**Problem description:** Return exactly the span of lines in the following data that opens with the line containing "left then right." and closes with the line containing "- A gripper". Include nothing else.

**Data for this task:**
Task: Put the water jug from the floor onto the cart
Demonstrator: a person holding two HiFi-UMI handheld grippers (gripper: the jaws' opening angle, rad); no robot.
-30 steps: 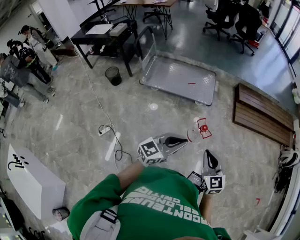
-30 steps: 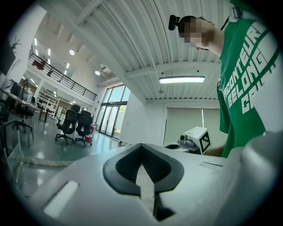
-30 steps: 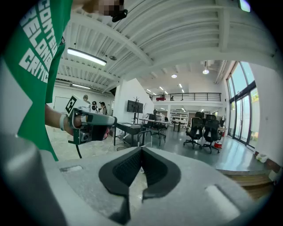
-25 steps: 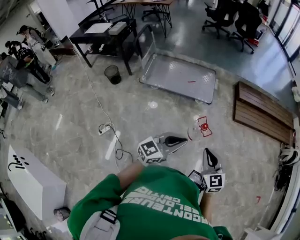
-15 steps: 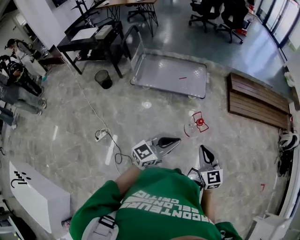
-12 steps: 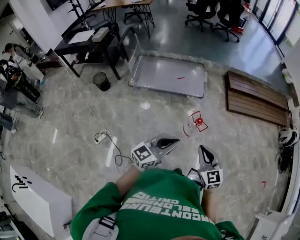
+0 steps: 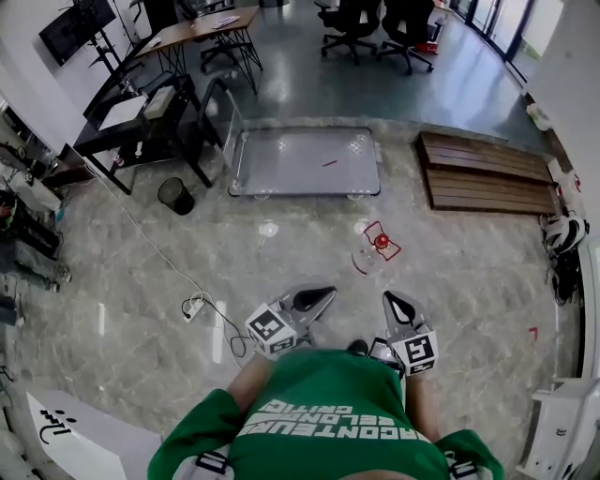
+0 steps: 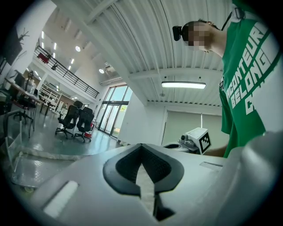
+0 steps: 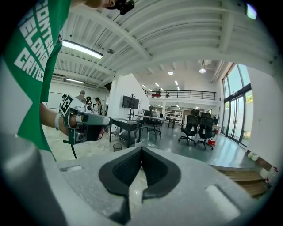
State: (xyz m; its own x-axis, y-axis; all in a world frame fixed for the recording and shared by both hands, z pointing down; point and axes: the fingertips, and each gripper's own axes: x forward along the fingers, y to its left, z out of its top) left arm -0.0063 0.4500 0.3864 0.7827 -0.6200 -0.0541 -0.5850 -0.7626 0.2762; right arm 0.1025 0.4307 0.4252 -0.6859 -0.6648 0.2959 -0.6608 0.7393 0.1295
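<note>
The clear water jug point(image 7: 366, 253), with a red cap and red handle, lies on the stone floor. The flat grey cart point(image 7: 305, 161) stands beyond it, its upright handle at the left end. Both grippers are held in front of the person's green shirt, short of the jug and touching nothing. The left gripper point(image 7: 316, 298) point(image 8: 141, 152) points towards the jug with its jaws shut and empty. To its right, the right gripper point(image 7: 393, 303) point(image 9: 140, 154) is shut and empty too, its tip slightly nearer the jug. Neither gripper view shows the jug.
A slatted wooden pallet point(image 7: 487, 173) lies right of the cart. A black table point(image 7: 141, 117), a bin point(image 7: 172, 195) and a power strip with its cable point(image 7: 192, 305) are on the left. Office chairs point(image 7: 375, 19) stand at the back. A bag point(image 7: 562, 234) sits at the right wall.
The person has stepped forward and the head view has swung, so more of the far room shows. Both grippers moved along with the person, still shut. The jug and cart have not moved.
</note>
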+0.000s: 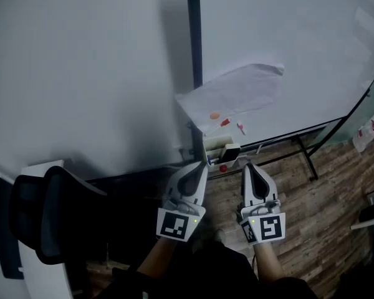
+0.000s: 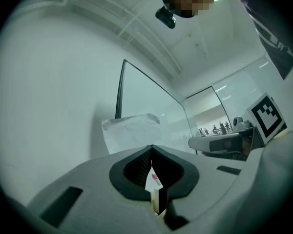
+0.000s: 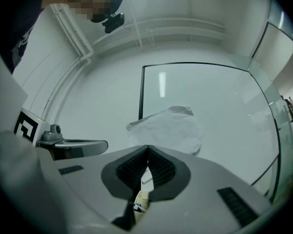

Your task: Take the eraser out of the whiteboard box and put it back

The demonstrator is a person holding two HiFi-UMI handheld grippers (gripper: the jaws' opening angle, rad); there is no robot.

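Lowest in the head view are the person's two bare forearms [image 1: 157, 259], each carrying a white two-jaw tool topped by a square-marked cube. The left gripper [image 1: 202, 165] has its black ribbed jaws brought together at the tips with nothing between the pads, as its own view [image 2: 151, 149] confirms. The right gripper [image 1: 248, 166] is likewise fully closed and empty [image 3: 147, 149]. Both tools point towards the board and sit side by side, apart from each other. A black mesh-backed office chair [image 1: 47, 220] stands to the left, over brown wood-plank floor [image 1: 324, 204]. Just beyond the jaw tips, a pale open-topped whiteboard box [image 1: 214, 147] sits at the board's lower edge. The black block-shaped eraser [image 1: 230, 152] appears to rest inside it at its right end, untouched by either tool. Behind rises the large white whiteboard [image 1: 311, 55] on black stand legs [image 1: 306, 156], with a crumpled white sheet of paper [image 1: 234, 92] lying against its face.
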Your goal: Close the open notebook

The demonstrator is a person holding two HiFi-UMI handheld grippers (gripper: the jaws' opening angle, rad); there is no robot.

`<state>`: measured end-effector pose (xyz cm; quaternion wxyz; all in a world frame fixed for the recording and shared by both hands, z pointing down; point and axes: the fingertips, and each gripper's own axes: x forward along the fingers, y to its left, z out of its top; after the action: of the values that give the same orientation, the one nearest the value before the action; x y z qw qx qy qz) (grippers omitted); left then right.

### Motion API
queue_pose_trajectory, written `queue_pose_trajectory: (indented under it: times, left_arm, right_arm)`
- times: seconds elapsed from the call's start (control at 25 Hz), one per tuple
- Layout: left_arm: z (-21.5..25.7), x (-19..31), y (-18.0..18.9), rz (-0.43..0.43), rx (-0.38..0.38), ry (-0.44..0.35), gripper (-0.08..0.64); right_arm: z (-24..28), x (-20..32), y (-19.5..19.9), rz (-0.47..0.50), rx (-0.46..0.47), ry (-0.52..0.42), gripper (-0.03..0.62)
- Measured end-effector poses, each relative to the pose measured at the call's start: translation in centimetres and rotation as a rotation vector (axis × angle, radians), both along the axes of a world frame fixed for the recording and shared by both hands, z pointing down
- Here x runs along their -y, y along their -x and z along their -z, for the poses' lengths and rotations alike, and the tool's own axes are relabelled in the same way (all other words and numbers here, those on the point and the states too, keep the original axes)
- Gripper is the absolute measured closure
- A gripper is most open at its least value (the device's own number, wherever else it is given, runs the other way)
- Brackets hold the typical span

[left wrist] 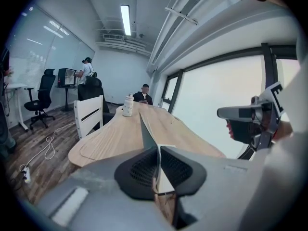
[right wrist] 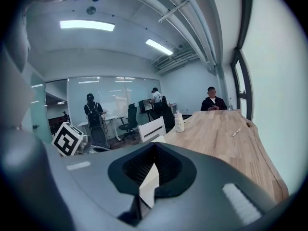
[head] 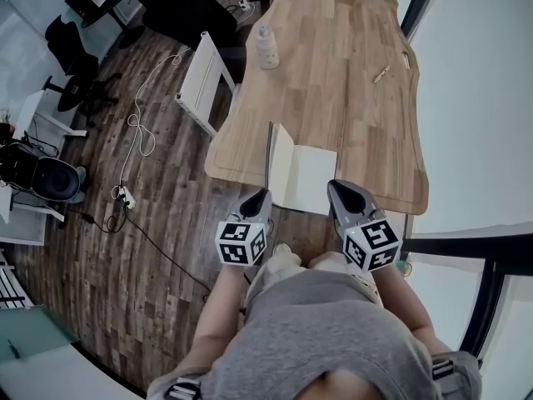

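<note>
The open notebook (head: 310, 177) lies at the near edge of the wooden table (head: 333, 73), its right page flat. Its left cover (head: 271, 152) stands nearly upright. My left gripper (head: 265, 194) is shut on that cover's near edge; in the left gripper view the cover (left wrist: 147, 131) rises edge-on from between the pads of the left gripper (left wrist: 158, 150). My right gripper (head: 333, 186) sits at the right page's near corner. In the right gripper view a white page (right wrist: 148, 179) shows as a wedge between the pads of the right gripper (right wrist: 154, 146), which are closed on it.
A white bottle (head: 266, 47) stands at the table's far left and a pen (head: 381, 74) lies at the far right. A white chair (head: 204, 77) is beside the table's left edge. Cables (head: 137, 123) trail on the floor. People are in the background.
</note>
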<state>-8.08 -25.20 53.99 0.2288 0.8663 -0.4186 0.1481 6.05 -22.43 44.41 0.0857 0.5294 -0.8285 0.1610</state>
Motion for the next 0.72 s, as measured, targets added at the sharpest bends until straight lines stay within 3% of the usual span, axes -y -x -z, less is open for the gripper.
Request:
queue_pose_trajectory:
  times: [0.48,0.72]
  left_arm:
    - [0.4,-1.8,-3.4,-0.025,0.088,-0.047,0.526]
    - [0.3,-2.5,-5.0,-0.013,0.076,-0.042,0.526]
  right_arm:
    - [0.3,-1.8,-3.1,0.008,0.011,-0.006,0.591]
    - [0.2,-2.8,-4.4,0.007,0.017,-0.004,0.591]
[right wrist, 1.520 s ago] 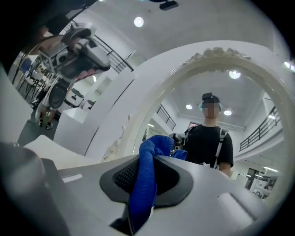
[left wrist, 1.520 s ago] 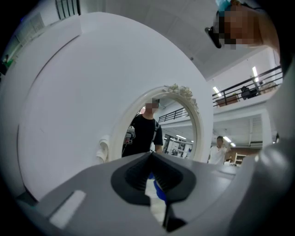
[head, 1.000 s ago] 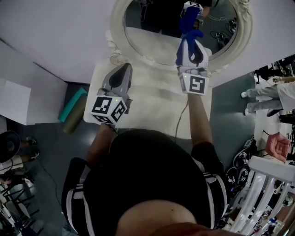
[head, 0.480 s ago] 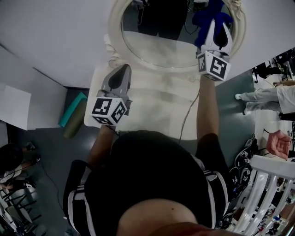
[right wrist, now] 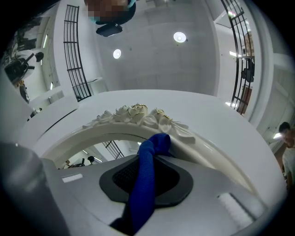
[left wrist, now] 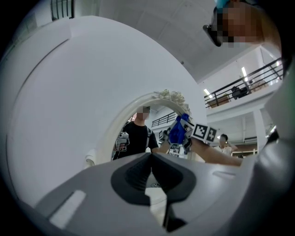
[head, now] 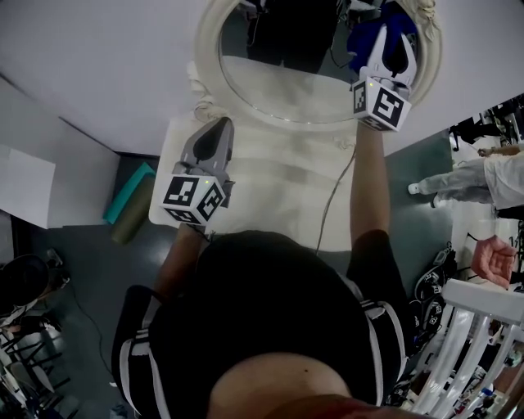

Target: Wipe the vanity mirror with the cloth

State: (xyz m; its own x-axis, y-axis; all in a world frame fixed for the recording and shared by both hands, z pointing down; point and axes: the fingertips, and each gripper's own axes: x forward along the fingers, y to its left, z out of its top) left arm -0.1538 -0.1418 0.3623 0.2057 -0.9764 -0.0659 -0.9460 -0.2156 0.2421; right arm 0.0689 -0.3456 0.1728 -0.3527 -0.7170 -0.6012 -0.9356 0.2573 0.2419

**Written answer:**
`<state>`: measured end-effector pose (xyz cm; quaternion wxyz; all in a world frame fixed for the recording and shared by both hands, z pointing down; point and axes: the fingertips, and each gripper's own axes: x forward along the fingers, y to its left, z out of its top; after the action: of the values that give the same orientation, the one nearest the value before the action; x y z qw qx qy qz) (grippers omitted); left then right.

### Motion API
queue_pose_trajectory, written `queue_pose_trajectory: (indented under it: times, left_arm, right_arm)`
- times: seconds elapsed from the call's start (control at 25 Hz), one per tuple
- Layout: left_arm: z (-21.5..25.7), x (-19..31), y (-18.0..18.9), rz (-0.43..0.43), rx (-0.38..0.38), ry (-0.44..0.35), gripper (-0.08..0.64); right_arm: z (-24..28), x (-20..32), y (-19.5..19.9), rz (-0.47..0.50), rx (-0.46..0.47), ry (-0.52..0.42), gripper (-0.03..0.62)
- Measured end-effector poses, each relative to the pose measured at the call's start: translation in centimetres and rotation as a rotation vector (axis × angle, radians), both along the axes of a world frame fixed for the recording and shared by both hands, z pointing down
- Here x runs along their -y, y along their -x and z along their -z, for the poses' lengths and rotations alike, and the tool's own axes are relabelled in the same way (all other words and numbers here, those on the point and the states too, keep the original axes)
- Gripper is the absolute measured closure
- A gripper is most open at its least value (the device's own number, wherever else it is given, runs the other way)

Further output is not needed for this exercise.